3 Domingo Ordinario - El pueblo vio una gran luz
3r domingo tiempo ordinario
Pasando junto al lago
de Galilea, vio a dos hermanos, a Simón, al que llaman Pedro, y a Andrés, su
hermano, que estaban echando el copo en el lago, pues eran pescadores. Les
dijo: “Venid y seguidme, y os haré pescadores de hombres”. Inmediatamente
dejaron las redes y lo siguieron. Y, pasando más adelante, vio a otros dos
hermanos, Santiago y a Juan, que estaban en la barca repasando las redes con
Zebedeo, su padre. Jesús los llamó también. Inmediatamente dejaron la barca y a
su padre y lo siguieron. Recorría toda Galilea, enseñando en las sinagogas y
proclamando el Evangelio del reino, curando las enfermedades y dolencias del
pueblo.
Mt 4, 12-23
Jesús llama a los primeros discípulos
El pueblo que habitaba
en tinieblas vio una gran luz. Después de la muerte de Juan Bautista, Jesús
aparece como una luz que brilla en medio de su tierra. Tomando el relevo de
Juan, comenzará con entusiasmo su ministerio público, predicando el mismo
mensaje que proclamara el Bautista: Convertíos,
porque está cerca el Reino de los Cielos. Jesús recoge esta misiva para ir
preparando al pueblo de Galilea, que entonces era tierra de gentiles, donde los
fieles judíos formaban una minoría rodeada de población pagana.
Pero Jesús sabe que la misión de la palabra pasa por reunir
a los primeros discípulos. No quiere permanecer sólo, sino que llama a un grupo
de seguidores para que estén junto a él y expandan también la noticia del Reino
de Dios. Podríamos decir que con ellos nace el germen de la iglesia que luego
estallará en Pentecostés: la iglesia fundacional.

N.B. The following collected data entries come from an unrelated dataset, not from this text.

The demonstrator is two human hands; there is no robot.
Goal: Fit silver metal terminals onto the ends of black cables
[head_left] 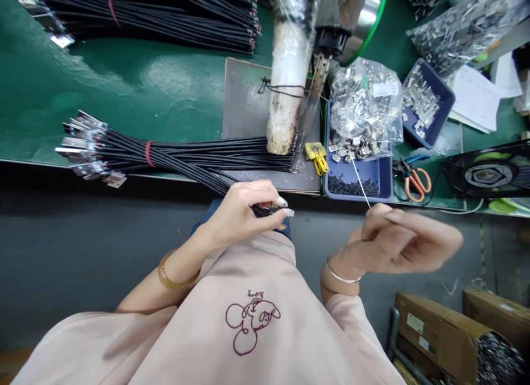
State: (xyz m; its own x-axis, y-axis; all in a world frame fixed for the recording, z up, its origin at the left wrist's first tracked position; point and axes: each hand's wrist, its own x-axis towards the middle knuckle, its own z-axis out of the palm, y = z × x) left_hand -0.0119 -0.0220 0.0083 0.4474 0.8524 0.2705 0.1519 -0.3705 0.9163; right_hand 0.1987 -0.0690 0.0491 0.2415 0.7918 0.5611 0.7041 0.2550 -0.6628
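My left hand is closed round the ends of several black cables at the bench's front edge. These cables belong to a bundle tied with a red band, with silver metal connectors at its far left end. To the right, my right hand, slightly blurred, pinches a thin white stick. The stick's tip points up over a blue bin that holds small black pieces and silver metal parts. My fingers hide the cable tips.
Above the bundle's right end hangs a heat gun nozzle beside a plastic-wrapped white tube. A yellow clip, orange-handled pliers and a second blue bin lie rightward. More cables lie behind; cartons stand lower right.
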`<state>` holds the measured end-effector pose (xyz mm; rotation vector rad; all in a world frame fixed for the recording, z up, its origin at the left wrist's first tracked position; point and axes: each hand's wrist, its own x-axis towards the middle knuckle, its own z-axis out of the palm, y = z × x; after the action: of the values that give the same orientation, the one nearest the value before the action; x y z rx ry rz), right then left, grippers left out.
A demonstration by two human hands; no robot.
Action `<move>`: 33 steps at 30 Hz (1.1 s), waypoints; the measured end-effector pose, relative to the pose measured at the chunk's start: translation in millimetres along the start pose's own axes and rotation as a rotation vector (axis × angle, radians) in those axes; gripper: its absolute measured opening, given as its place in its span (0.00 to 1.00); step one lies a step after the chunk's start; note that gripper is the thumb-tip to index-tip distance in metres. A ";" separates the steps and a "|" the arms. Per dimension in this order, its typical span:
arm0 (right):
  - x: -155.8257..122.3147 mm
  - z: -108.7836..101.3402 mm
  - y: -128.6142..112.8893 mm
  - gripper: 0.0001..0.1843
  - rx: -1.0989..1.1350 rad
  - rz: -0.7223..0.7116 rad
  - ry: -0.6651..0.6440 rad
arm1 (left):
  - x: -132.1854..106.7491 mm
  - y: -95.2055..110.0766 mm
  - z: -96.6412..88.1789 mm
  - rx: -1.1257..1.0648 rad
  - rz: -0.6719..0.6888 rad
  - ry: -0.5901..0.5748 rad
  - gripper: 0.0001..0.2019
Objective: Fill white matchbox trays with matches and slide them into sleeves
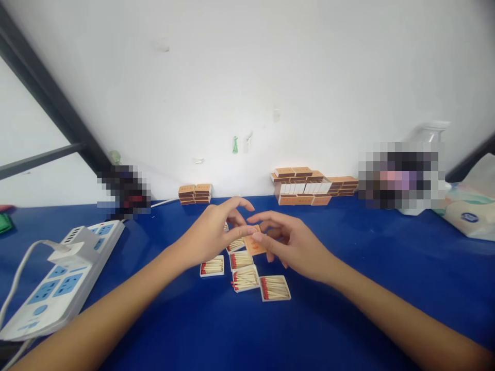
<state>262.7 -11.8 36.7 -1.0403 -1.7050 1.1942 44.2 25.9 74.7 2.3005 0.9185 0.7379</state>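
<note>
My left hand (211,232) and my right hand (296,245) meet over the middle of the blue table. Between them is an orange matchbox (254,246) with red print on its face. Both thumbs rest at its upper part, and the other fingers curl round behind, partly hidden. Both index fingers arch clear of the box. Just below lie open white matchbox trays full of red-tipped matches: one tray (212,266) at left, one (241,260) in the middle, one (245,278) below it and one (275,288) at right. Further trays are partly covered by my left hand.
Against the white wall stand a small stack of matchboxes (195,194) and a larger stack (301,188) to its right. A white power strip (73,288) with a plugged-in charger lies at left. A tissue pack (469,206) sits at far right. Two blurred objects stand at the back.
</note>
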 end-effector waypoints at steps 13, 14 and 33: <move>-6.2 20.5 4.2 0.23 0.226 0.055 0.314 | -31.2 4.3 53.8 0.455 0.194 0.461 0.13; -5.7 19.2 4.4 0.23 0.221 0.049 0.312 | -31.0 2.0 53.8 0.442 0.194 0.458 0.11; -7.1 17.9 7.0 0.23 0.202 0.191 0.115 | -33.8 -12.5 47.9 0.324 0.177 0.479 0.19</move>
<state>250.0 -22.4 24.6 -1.1417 -1.3903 1.3686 49.5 -4.9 23.4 2.5598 1.1169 1.3433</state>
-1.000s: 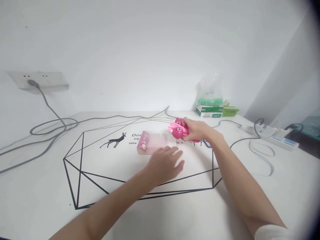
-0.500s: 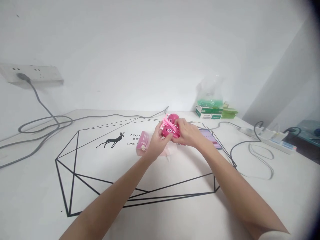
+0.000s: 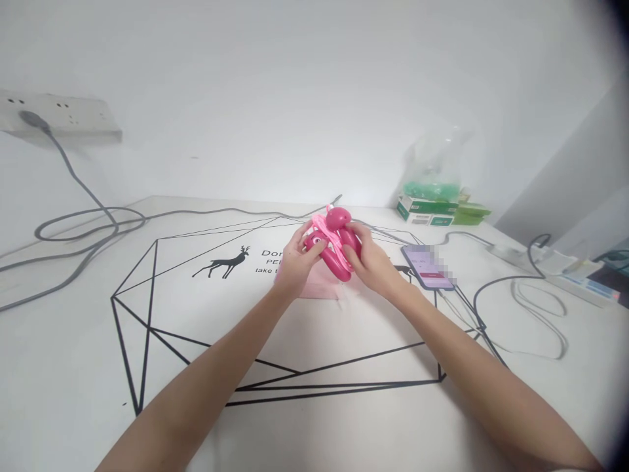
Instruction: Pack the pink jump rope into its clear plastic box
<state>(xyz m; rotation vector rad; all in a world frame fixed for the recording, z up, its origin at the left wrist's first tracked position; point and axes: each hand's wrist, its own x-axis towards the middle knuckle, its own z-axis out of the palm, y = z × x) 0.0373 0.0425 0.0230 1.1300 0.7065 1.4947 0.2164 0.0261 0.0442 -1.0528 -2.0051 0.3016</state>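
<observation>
Both hands hold what looks like a pink skipping rope, raised above the table. It has two dark pink, rounded handles, one with a cartoon eye, and a lighter pink cord bundled between them. My left hand is closed on its left side, thumb on the handle with the eye. On the right side, my right hand grips the other handle, with its thumb in front. Below and behind the hands lies a pink, partly see-through package, largely covered by my left hand and the rope.
A phone lies right of my right hand. Boxes with a plastic bag on top stand at the back right. Cables and a power strip run along the right, and a grey cable loops on the left. The white table bears a deer print.
The rope has been turned in my hands, so its handles now show more from the side. My right hand has shifted to its right edge. The view has also moved slightly, uncovering the phone.
</observation>
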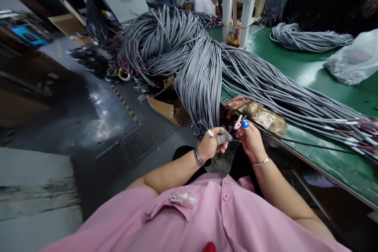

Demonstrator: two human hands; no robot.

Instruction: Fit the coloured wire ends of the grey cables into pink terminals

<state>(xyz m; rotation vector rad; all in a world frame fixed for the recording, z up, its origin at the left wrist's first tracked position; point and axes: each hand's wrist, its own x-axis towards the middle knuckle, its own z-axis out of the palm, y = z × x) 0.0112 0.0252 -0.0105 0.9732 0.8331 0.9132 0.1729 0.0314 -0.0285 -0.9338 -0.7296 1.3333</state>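
Pinched thin wires [203, 123], smooth looping grey cables [203, 76]

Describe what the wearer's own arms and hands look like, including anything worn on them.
The left hand has a grey cover with yellow banding on one digit, and a dark metallic link band circles that wrist. The right hand has a blue cover with white marks on one digit, with a slim silver-coloured bracelet at the wrist. Both forearms are bare below a pink shirt.

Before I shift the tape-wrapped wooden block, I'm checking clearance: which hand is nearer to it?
Right. The right hand is just in front of the wooden block; the left hand is farther, leftward.
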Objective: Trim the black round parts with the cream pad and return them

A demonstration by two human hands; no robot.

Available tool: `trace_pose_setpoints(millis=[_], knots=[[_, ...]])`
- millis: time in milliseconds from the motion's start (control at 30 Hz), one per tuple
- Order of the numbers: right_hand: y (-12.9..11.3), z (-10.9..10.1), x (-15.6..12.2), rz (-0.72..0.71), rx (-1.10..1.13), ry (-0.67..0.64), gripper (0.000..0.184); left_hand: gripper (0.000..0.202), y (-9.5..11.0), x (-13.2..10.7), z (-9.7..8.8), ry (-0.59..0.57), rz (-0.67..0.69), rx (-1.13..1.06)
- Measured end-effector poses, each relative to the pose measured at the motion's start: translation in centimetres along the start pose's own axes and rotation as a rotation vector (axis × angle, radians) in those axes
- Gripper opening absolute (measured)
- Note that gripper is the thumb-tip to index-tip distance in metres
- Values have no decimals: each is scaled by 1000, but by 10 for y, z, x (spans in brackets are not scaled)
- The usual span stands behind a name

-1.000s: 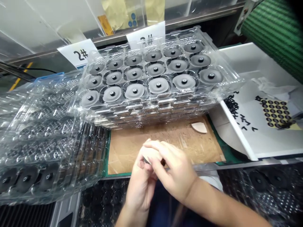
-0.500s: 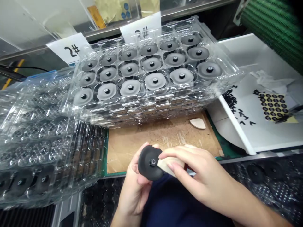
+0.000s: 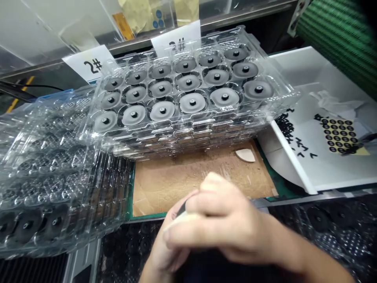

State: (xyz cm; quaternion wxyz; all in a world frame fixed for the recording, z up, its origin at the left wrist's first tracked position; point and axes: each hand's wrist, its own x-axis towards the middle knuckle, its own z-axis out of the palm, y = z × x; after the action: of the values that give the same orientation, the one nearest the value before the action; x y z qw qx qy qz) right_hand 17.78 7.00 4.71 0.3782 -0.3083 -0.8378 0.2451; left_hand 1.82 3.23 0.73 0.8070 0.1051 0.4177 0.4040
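My left hand [image 3: 160, 249] is closed around the edge of a black round disc [image 3: 181, 209], held low in front of the cardboard. Only a dark sliver of that disc shows, since my right hand [image 3: 226, 224] lies across it, smeared by motion. Bent fingers of the right hand press on a cream wedge-shaped pad [image 3: 178, 219], of which a pale edge is visible over the disc. Behind, a second cream pad [image 3: 246, 155] rests on the brown cardboard sheet [image 3: 156, 184].
Stacked clear plastic trays [image 3: 188, 118] with rows of similar discs stand behind the cardboard. More clear trays [image 3: 59, 169] rise at left. On the right, a white bin [image 3: 332, 173] contains small black pieces [image 3: 284, 127] and a sheet of round stickers [image 3: 338, 133]. Paper signs [image 3: 90, 63] hang behind.
My right hand has swung left and across the disc with the pad, covering the disc's face and central post. My left hand stays in about the same place.
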Motion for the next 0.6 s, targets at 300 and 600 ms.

Pedro, Andrés, Juan y Santiago dejan el negocio de la pesca
para seguir a Jesús. Él llama a estos hombres de la mar para que lo sigan y
juntos recorrerán los caminos de Galilea, proclamando el Reino de los Cielos.
Jesús nos llama
Esa luz que iluminó las tierras galileas asoma también a
nuestro corazón. Hoy, Jesús nos llama a seguirle, a estar con él, a recorrer
nuestras calles y ciudades, nuestras Galileas contemporáneas. Nos pide dejar
las redes, todo aquello que nos impide ser libres para confiar totalmente en
él. No nos pedirá, quizás, que dejemos nuestros negocios, nuestras familias,
nuestros hogares. Pero sí nos pedirá que dejemos atrás todo cuanto apaga
nuestra valentía para poder caminar junto a él.
Esto implica confianza y una profunda conversión. La palabra
conversión significa girarnos hacia él, emprender un nuevo itinerario, fiarse
pese a las dudas o a la oscuridad. Como los primeros discípulos, estamos
llamados a seguirle inmediatamente, sin vacilar. Esta es nuestra vocación
cristiana: en el centro de nuestra vida religiosa ha de brillar Cristo. Sin
miedo, inmediatamente, hemos de decir sí. Hoy, más que nunca, el mundo necesita
cristianos firmes y decididos que prediquen con todas sus fuerzas que Dios nos
ama.
La necesaria conversión
Hoy estamos aquí porque ya hemos dicho sí, ya le hemos
seguido. Por eso participamos de la eucaristía, del sacramento del amor de
Dios. Quizás nuestra conversión será ser conscientes de nuestra identidad
misionera y evitar la apatía, no dejando que la frialdad religiosa de nuestro
entorno ponga obstáculos en nuestros pasos hacia Jesús. Quizás creemos estar
totalmente convertidos cuando todavía hay desunión dentro de los mismos
seguidores de Jesús. San Pablo en su carta a los Corintios nos recuerda que
somos uno, que el cuerpo de Cristo no está dividido. En la medida en que
estemos unidos a Cristo estaremos convertidos.
Como comunidad de la Iglesia hemos de anunciar y proclamar
el evangelio, igual que hicieron Jesús y los suyos. Y, además de difundir esta
buena nueva, también tendremos que aliviar el dolor y curar enfermedades,
especialmente las dolencias del alma, aquellas que nos hacen sentirnos vacíos.
Hoy, más que nunca, el mundo necesita la dulzura y el amor de Dios. Nosotros,
como cristianos, somos las manos sanadoras y amorosas de Dios Padre.